→ **TASK DIRECTIONS**
Please reproduce all of the data exactly as it appears, but skip the pictures.

→ **THE DATA**

· · · · ·

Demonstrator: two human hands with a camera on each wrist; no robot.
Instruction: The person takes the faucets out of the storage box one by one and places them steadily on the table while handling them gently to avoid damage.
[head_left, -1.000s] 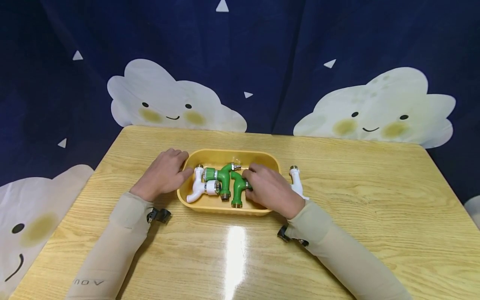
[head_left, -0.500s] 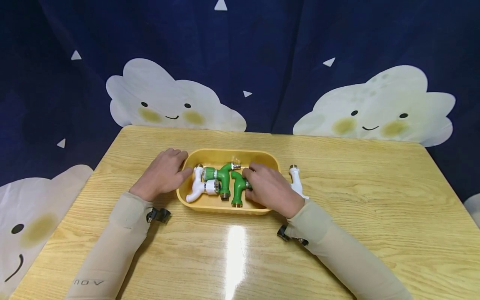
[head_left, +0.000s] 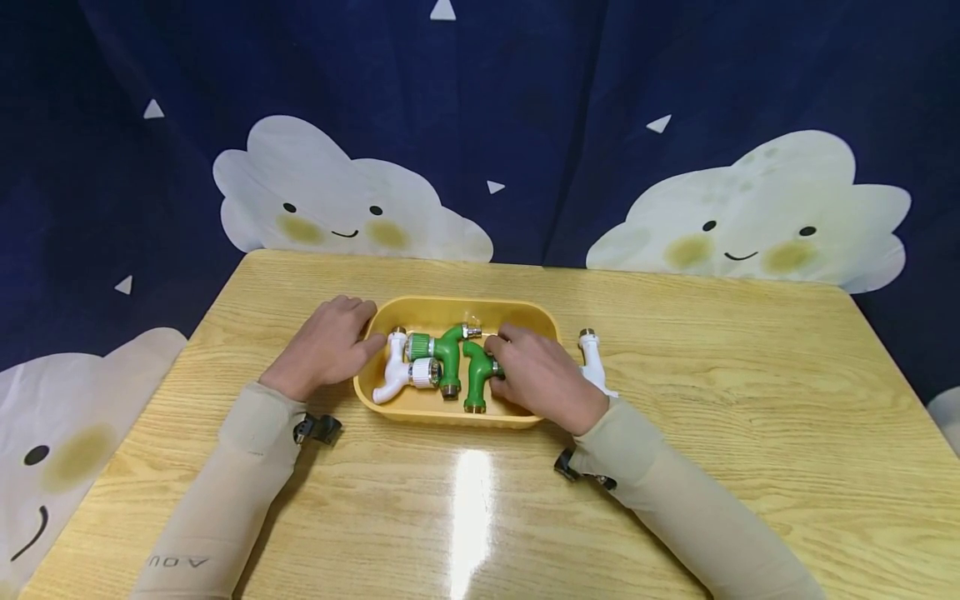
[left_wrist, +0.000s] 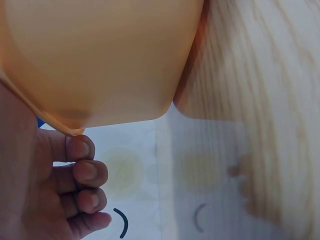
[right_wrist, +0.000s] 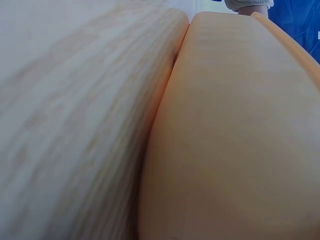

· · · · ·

→ **OUTPUT FOR THIS EXERCISE**
Demonstrator: two human hands with a camera on each wrist; no robot.
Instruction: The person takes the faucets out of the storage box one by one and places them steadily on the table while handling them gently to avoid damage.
[head_left, -1.000s] 
[head_left, -0.500s] 
[head_left, +0.000s] 
[left_wrist, +0.000s] 
[right_wrist, +0.000s] 

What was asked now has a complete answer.